§ What is needed: Count the lines below that hold "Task". Give the number without comment.

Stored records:

=== Begin Enclosure ===

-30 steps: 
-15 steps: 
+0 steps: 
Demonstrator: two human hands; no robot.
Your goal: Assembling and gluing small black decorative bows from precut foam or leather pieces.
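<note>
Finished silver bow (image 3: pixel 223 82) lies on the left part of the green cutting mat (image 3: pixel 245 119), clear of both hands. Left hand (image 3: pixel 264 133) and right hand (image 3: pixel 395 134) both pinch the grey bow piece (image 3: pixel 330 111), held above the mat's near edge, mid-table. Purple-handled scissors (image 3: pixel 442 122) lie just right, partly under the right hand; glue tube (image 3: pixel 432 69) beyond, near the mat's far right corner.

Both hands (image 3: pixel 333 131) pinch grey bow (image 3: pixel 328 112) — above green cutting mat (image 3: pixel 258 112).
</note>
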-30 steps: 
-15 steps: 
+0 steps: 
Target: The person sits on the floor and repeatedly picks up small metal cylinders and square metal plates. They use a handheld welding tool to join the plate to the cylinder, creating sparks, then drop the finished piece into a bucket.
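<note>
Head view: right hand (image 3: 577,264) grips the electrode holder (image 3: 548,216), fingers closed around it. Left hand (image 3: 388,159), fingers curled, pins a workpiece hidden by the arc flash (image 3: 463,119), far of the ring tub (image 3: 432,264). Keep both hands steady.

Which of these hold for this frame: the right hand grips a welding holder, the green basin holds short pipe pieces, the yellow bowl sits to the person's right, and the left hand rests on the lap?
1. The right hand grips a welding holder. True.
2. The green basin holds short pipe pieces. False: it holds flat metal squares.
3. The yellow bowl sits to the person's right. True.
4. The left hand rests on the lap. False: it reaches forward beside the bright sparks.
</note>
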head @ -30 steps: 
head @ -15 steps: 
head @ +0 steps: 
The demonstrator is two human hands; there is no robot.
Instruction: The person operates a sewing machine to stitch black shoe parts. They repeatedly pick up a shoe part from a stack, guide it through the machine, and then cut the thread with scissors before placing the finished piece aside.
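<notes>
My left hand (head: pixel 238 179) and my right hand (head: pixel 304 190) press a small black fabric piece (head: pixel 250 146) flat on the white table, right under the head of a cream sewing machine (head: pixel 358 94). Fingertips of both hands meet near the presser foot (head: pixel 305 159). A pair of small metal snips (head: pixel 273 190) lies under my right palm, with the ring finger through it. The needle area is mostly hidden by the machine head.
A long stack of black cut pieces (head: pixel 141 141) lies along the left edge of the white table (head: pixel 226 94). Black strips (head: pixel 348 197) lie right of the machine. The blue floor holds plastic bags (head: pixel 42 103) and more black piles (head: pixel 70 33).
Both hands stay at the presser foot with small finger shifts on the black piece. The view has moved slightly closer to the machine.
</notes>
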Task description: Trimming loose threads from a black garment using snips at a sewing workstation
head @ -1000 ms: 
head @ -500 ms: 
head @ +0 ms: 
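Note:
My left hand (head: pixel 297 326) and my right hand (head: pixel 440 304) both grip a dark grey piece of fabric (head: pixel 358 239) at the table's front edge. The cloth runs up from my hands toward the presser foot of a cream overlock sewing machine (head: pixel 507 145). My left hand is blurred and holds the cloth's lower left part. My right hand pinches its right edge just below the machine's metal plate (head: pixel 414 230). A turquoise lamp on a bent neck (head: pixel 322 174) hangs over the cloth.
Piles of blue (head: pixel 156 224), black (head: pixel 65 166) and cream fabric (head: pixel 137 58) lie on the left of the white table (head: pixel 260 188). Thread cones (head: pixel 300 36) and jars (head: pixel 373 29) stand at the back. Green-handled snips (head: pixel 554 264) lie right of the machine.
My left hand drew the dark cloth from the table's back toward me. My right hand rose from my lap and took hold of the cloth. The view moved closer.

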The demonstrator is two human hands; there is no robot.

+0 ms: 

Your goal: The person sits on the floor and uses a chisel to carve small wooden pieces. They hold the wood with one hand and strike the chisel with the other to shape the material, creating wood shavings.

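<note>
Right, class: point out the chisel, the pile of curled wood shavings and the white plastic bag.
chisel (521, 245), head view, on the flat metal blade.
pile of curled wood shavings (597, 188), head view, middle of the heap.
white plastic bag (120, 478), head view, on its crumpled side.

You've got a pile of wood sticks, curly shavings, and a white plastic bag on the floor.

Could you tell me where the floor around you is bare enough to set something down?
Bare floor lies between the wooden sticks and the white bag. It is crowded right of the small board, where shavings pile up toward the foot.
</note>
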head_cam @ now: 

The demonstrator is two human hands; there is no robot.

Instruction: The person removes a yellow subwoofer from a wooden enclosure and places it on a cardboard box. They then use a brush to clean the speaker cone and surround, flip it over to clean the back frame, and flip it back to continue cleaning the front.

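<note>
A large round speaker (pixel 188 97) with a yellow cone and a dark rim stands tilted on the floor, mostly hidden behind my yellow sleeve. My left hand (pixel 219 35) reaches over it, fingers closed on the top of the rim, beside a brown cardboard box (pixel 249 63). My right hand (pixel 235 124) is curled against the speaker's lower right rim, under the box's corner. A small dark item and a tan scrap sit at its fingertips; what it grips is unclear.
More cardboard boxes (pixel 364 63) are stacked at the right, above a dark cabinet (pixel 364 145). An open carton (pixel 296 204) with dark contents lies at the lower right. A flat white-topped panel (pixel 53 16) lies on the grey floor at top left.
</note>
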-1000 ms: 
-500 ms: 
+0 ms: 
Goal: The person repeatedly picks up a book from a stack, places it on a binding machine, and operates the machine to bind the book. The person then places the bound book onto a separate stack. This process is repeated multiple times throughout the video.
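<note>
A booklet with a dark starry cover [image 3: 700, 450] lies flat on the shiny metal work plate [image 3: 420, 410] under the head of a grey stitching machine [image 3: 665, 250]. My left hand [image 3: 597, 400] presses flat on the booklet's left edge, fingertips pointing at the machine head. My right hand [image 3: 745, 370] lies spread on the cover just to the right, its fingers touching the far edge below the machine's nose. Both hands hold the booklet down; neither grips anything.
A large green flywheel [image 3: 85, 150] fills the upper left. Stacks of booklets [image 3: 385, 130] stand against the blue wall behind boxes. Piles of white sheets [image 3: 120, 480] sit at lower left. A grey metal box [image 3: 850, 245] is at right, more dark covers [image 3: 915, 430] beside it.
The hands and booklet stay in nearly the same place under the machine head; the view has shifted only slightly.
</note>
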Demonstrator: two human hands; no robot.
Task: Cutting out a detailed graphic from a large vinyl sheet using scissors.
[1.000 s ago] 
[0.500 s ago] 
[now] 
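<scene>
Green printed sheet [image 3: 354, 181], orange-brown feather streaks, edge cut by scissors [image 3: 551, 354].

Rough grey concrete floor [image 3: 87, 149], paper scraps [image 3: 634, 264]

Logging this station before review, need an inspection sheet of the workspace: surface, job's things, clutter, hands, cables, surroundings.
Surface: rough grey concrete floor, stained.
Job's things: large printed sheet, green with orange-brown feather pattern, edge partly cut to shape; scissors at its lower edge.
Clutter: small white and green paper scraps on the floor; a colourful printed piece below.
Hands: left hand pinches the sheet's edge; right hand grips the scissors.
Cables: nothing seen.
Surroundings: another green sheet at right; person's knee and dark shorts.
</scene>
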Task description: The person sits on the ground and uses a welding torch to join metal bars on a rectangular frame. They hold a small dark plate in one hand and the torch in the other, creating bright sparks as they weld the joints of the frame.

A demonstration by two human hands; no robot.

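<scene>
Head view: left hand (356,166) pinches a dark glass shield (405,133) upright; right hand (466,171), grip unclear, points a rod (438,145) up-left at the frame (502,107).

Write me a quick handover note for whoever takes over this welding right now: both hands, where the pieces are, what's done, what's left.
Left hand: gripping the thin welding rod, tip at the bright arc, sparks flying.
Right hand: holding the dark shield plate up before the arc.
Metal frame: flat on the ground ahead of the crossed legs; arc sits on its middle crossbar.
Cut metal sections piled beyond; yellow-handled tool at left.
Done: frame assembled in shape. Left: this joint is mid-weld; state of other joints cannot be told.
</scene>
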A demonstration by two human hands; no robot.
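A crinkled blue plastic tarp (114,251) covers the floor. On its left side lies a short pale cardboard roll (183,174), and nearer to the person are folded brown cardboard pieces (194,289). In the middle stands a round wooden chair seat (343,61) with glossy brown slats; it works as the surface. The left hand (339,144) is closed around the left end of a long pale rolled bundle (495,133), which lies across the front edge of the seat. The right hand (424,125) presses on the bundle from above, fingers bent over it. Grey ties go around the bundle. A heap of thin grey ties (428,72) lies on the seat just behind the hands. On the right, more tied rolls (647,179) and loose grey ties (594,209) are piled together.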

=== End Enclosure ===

§ The answer: 3